No deserto da vida em que, por vezes, nos sentimos errantes, somos convidados a três atitudes fundamentais:
1) A Deus devemos adorar. Um sério cuidado na interpretação dos sinais de Deus a nosso respeito. Nos textos que temos vindo a proclamar, no confronto com o ser humano, Deus foi sempre dialogante e compassivo, abrindo as portas à novidade fecunda da vida, lá onde as trevas e a iniquidade pareciam impor um fim. Uma interpretação aberta ao mistério e grata por aquilo que nos acontece, confiando que Deus nunca estará distante, mas com uma presença que assiste.
2) Ao ser humano devemos cuidar. Uma grande abertura a todos os seres humanos considerados como irmãos, sentindo-nos sempre implicados no que lhes acontece e procurando guardá-los, sem nos sentirmos superiores nem inferiores. Costumo dizer que comparações entre pessoas são sempre demoníacas. Eu só tenho autoridade para me comparar com as minhas próprias versões entre o ontem e o amanhã, no confronto do hoje em que posso melhorar a minha atitude para com Deus e para com o meu irmão.
3) É o mal que somos chamados juntos a combater, para correspondermos aos desígnios do Deus Criador e Redentor sobre a humanidade criada à sua imagem e semelhança e sobre uma existência com sentido de infinito amor.

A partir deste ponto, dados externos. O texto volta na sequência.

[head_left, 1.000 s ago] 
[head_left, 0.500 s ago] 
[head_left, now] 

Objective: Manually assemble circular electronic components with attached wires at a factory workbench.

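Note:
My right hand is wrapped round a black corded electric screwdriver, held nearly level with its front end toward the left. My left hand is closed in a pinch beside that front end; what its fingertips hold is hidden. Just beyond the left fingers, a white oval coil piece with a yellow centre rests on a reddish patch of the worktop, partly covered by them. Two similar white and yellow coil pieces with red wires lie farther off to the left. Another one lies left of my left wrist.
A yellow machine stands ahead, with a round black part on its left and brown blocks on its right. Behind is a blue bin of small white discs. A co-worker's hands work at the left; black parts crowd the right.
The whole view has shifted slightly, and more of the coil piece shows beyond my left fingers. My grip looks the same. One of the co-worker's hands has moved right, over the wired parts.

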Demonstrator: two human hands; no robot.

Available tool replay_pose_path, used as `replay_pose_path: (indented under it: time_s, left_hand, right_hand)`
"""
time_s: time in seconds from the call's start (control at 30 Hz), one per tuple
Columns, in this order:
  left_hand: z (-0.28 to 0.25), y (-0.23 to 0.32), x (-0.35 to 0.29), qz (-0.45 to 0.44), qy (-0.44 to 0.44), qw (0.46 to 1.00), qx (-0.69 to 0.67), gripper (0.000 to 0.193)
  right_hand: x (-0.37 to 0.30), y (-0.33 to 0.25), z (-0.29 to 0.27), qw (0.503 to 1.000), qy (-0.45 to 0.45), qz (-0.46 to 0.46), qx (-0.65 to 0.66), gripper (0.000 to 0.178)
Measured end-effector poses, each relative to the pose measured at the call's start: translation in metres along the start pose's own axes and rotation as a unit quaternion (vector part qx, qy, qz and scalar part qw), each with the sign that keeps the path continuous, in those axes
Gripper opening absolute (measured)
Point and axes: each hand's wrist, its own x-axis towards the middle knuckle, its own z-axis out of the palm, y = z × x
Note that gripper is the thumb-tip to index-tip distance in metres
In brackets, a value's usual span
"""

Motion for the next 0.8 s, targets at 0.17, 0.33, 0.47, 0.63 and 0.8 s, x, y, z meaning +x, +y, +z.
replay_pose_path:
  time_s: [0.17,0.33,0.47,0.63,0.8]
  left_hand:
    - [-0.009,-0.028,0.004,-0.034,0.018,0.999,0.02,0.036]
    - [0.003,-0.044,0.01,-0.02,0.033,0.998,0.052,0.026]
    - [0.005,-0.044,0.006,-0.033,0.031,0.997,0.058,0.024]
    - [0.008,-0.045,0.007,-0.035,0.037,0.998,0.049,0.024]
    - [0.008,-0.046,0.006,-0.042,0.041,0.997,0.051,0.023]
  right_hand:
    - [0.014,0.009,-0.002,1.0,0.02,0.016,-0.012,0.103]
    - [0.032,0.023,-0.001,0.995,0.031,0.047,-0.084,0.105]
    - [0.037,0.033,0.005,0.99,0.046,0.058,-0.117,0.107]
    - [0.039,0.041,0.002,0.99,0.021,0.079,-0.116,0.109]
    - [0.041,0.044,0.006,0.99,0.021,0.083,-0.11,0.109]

A presença de Jesus na humanidade é prefigurada por Set, que, por sua vez, terá um filho chamado Enos, o homem. Em Jesus, Filho de Deus e filho do Homem, constatamos a superação definitiva de todas as formas de violência, abrindo-se o caminho do Reino que é só de justiça, de fraternidade e de paz universais.
De igual modo declaramos – firmemente – que as religiões nunca incitam à guerra e não solicitam sentimentos de ódio, hostilidade, extremismo nem convidam à violência ou ao derramamento de sangue. Estas calamidades são fruto de desvio dos ensinamentos religiosos, do uso político das religiões e também das interpretações de grupos de homens de religião que abusaram – nalgumas fases da história – da influência do sentimento religioso sobre os corações dos homens para os levar à realização daquilo que não tem nada a ver com a verdade da religião, para alcançar fins políticos e económicos mundanos e míopes.

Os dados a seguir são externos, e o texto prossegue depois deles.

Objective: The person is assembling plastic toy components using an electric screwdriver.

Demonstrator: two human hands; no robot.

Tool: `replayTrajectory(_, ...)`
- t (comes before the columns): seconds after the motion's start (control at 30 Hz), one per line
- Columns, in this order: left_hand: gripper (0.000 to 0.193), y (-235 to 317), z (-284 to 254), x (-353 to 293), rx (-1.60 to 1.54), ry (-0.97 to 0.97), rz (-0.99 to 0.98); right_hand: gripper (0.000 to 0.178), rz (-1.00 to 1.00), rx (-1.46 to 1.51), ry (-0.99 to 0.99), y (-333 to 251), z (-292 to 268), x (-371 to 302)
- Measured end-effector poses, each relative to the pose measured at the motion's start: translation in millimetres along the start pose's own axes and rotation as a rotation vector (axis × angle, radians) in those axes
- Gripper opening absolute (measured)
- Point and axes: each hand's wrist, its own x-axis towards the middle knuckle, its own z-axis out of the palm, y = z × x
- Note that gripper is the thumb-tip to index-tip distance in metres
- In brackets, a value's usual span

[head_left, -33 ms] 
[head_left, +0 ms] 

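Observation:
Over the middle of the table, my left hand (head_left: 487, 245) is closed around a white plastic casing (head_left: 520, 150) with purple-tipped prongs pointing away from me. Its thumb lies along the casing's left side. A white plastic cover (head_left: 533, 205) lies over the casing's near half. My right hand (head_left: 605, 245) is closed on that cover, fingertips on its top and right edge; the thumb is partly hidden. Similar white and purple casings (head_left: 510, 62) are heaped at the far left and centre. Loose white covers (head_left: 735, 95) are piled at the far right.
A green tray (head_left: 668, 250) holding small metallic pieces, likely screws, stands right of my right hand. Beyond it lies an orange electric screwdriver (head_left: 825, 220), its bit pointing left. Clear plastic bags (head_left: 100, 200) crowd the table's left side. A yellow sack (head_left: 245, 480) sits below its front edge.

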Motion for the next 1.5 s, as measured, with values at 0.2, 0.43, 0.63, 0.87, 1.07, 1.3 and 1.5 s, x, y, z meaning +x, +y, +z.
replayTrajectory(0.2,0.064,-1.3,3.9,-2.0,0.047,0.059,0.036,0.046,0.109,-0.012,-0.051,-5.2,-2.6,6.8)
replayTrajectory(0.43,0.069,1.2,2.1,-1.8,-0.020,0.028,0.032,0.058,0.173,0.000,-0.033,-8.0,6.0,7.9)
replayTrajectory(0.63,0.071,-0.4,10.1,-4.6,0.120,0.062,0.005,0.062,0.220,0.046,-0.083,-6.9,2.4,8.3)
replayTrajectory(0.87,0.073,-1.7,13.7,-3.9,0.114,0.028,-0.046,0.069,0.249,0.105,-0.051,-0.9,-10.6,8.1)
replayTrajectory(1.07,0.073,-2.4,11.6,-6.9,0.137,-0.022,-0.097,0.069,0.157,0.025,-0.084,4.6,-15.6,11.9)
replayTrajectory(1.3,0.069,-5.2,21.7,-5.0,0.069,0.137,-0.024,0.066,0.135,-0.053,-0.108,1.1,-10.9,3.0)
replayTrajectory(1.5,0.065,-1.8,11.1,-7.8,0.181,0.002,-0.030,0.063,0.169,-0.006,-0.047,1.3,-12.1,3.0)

─ PAPA FRANCISCO E AL-AZHAR AL-SHARIF, Documento sobre a Fraternidade Humana
Hoje rezo a partir do Documento sobre a fraternidade humana em prol da paz mundial e da convivência comum: para que se deixe de instrumentalizar as religiões para incitar o ódio, à violência, ao extremismo e ao fanatismo cego e se deixe de usar o nome de Deus para justificar atos de homicídio, de exílio, de terrorismo e de opressão. Com o Santo Padre e o Imame muçulmano “Pedimo-lo pela nossa fé comum em Deus, que não criou os homens para ser assassinados ou lutar uns com os outros, nem para ser torturados ou humilhados na sua vida e na sua existência”. Uma vez que, “com efeito Deus, o Todo-Poderoso, não precisa de ser defendido por ninguém e não quer que o Seu nome seja usado para aterrorizar as pessoas”.

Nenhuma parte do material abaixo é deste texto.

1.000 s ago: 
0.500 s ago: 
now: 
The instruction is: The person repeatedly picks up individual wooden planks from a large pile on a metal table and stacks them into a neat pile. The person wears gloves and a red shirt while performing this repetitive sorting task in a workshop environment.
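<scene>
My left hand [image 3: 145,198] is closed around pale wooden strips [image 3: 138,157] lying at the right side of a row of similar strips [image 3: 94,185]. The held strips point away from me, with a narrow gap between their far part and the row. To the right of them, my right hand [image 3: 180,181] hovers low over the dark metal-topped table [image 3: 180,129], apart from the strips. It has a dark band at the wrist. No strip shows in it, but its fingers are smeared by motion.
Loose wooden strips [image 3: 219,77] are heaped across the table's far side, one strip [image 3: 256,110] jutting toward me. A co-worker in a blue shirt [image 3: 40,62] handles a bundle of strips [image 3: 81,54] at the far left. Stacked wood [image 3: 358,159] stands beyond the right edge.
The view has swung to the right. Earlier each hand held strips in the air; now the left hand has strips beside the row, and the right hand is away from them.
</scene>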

Rezo, também, para que o excesso de zelo nas coisas religiosas (por vezes fundamentado por uma espiritualismo desencarnado) não nos leve a resvalar na indiferença para com os irmãos, nem o ativismo assistencialista (muitas vezes, apoiando-se mais em fins lucrativos do que no próprio bem das pessoas) nos leve a esquecer o horizonte da vida eterna que só em Deus podemos encontrar. Para que reconheçamos que a filiação divina e a fraternidade humana são as duas bases fundamentais para uma humanidade resolvida e salva pela glória de Deus, necessitando que o ser humano lute unanimemente contra o mal que o fere e, por vezes, o habita.
Por estas intenções, oremos, irmãos.